A ponytail opening on hats and hoods is now a common option, and some gloves and mittens have miniature wiper blades for goggles.
Talk about cushy -- there is ergonomic padding in expedition-worthy socks.
"Details are everything. ... Every little detail adds a little bit of an advantage to an experienced climber, skier," says Greg Thomsen, managing director of Adidas Outdoor USA. "Just because you're tough doesn't mean you don't want to keep warm. If they're comfortable, athletes can go to the next level."
Ed Schmults, CEO of Wild Things, a technical outerwear brand, adds: "If your fingers or toes are cold, you're not having a good time. In that way, gear should be neutral."

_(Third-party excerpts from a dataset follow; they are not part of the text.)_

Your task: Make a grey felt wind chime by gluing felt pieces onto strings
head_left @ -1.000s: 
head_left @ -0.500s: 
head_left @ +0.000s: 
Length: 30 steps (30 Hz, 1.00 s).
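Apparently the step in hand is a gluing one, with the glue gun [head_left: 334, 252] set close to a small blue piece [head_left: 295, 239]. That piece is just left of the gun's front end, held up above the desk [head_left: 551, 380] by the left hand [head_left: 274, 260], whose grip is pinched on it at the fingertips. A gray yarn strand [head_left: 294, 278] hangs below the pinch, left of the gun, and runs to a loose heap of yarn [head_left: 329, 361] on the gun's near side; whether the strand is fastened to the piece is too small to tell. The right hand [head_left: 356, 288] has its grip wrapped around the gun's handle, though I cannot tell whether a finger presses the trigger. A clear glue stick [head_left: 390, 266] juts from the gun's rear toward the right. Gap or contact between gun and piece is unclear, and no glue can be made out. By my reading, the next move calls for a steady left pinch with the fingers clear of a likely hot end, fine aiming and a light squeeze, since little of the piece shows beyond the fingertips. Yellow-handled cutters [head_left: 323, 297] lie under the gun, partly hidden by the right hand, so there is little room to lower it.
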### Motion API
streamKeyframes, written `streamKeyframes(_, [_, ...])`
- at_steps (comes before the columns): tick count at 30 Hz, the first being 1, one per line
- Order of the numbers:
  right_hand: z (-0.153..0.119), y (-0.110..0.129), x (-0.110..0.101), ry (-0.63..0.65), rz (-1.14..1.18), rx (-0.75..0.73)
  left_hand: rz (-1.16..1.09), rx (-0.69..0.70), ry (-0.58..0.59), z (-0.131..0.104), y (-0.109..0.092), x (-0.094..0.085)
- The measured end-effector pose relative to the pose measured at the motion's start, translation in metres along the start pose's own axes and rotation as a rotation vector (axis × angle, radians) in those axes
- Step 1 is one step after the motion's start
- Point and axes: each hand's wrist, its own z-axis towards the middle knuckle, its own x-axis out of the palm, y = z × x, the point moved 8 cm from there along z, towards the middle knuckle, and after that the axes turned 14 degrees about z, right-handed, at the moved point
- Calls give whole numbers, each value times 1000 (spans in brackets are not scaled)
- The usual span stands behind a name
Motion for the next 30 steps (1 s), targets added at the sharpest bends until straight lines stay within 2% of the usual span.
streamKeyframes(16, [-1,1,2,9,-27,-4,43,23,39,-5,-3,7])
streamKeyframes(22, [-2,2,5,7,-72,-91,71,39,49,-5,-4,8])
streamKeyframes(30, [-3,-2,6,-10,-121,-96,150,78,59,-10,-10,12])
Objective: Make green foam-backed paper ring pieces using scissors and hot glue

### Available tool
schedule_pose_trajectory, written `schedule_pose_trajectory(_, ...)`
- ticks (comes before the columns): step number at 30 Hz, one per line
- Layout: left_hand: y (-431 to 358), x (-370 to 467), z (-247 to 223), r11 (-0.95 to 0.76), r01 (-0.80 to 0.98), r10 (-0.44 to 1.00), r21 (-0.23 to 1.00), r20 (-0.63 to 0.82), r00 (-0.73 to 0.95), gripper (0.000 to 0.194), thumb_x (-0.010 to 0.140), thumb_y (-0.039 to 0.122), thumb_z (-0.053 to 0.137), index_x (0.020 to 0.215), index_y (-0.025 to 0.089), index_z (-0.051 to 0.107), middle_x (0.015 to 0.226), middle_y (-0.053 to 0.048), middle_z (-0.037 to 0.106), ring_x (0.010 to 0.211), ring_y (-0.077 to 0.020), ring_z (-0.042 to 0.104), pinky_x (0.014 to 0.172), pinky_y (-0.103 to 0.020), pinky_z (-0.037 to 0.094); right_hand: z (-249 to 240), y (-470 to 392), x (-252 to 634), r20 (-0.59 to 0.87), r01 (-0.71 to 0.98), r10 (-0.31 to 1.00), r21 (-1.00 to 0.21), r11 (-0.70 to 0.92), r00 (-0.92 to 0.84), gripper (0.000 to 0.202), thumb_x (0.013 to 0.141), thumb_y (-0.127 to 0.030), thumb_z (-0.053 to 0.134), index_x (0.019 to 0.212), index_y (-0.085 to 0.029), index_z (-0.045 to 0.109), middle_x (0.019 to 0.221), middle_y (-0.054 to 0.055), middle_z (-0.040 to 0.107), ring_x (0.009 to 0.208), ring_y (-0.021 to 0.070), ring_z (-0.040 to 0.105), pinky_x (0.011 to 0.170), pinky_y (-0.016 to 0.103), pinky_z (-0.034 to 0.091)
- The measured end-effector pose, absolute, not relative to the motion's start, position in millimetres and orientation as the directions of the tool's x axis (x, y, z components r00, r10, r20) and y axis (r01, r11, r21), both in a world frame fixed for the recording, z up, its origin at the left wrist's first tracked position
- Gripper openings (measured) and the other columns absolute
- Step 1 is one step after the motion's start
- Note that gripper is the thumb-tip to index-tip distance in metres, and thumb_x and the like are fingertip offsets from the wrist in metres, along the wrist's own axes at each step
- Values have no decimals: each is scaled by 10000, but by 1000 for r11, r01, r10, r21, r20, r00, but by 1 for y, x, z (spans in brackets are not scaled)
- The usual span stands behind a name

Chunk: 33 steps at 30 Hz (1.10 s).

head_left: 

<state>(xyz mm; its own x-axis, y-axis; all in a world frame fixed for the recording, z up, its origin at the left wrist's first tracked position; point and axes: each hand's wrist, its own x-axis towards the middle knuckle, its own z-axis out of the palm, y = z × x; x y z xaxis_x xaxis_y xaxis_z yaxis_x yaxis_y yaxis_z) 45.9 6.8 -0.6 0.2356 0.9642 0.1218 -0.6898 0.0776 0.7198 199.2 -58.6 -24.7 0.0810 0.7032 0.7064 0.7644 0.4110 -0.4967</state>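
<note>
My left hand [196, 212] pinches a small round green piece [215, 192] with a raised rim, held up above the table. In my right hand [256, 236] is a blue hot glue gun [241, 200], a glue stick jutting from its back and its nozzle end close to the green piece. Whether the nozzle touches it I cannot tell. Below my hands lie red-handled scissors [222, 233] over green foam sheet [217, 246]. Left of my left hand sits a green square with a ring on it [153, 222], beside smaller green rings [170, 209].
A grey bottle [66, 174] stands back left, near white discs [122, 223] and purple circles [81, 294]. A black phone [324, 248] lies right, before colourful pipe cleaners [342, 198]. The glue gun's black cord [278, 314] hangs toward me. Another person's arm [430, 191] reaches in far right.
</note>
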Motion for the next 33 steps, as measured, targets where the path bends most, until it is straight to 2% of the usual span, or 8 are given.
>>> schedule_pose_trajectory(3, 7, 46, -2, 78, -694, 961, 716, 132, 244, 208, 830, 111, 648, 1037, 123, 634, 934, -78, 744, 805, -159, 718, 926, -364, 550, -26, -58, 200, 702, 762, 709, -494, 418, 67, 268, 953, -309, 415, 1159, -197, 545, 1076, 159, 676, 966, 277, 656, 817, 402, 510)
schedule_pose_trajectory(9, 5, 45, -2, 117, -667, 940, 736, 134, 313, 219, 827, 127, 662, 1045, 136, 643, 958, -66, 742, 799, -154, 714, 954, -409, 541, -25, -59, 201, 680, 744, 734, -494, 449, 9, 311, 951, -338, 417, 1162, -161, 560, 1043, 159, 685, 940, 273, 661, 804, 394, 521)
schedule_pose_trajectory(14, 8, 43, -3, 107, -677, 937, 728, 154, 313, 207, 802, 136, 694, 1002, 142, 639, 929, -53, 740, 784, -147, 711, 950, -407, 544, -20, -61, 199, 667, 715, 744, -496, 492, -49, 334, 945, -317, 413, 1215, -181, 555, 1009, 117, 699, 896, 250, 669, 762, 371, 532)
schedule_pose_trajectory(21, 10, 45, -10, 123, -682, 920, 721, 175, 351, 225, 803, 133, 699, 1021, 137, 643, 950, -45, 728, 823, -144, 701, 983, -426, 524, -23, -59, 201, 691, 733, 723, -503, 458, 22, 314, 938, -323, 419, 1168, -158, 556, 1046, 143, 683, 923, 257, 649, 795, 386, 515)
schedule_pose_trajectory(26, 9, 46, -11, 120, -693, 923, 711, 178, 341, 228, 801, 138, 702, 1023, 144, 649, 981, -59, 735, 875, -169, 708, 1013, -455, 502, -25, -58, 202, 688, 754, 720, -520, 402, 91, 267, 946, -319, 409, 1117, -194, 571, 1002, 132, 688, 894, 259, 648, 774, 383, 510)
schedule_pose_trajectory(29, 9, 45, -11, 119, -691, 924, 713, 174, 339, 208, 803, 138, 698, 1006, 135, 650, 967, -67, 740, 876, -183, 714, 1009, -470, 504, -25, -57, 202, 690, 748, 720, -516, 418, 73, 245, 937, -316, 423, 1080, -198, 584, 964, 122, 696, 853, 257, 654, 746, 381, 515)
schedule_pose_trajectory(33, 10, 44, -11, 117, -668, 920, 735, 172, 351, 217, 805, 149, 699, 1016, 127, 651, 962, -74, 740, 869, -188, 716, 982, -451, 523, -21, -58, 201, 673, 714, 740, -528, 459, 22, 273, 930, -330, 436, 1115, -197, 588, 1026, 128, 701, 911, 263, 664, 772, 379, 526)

Athletes, whether they are serious mountaineers or weekend skiers, don't want their clothes to be a distraction, adds Neil Munro, product director of The North Face Summit Series. They want to put all their energy into their sport, he says.
Among the new North Face features are lightweight down -- arguably the biggest trend in the outdoor market, Munro says -- that's been combined with a synthetic fiber so that when you wear a backpack the feathers don't get pushed away from the core and subtle prints that add friction to slippery waterproof shells to keep the backpacks from moving around.
A little touch, such as fleece-lined pockets, takes less technical know-how but can have just as much impact, Munro says. "Who doesn't want fleece-lined pockets?"
Meanwhile, Adidas has shaved off fabric bulge -- that, says Thomsen, can affect a climber's important view of below -- and has employed "body mapping" to put ventilation and insulation where they're needed.
Fits-brand socks are sewn with a tapered circular design that mimics the curve of the muscles in the lower leg, and there's emphasis on removing rubbing and bulk. The knit is uniquely flat to allow maximum contact with the boot.
Schmults says he has seen the interest in customization skyrocket. In response, his company now lets consumers decide where they want their pockets, what kind of cuff they want and what color the zippers will be.
Discerning winterwear customers want to choose if they have pockets and where they want them to be. They make these choices in their broader closet, he says, and they want them for their athletic clothes.
And "athletic clothes" is a broad term, Schmults notes. It's everything from the "jaws-of-death skier" to the "dog walker" and everyone in between. All those people share many of the same concerns: They want to be as warm as possible, as comfortable as possible and as stylish as possible.
"When you live in a cold climate, you're wearing your ski jacket or parka 50 percent of the time or more," says Sarah Perel, sales manager for the Montreal-based brand Pajar. "You want it to work and you want it to look good."
Shoppers can be that demanding because advances in technical fabrics have matched innovative design, including backpack straps and internal belts to cinch the waist and keep out wind, and the increased awareness of fashion trends, she says. Hello, fur-lined hoods.
It seems innate to go for the do-it-all gear, says Munro.
"When mountaineers are going off to the Himalayas to climb a mountain that's never been climbed before, they know no one is going to see them, but they STILL gravitate to what looks best on them and is the most fashionable," he says.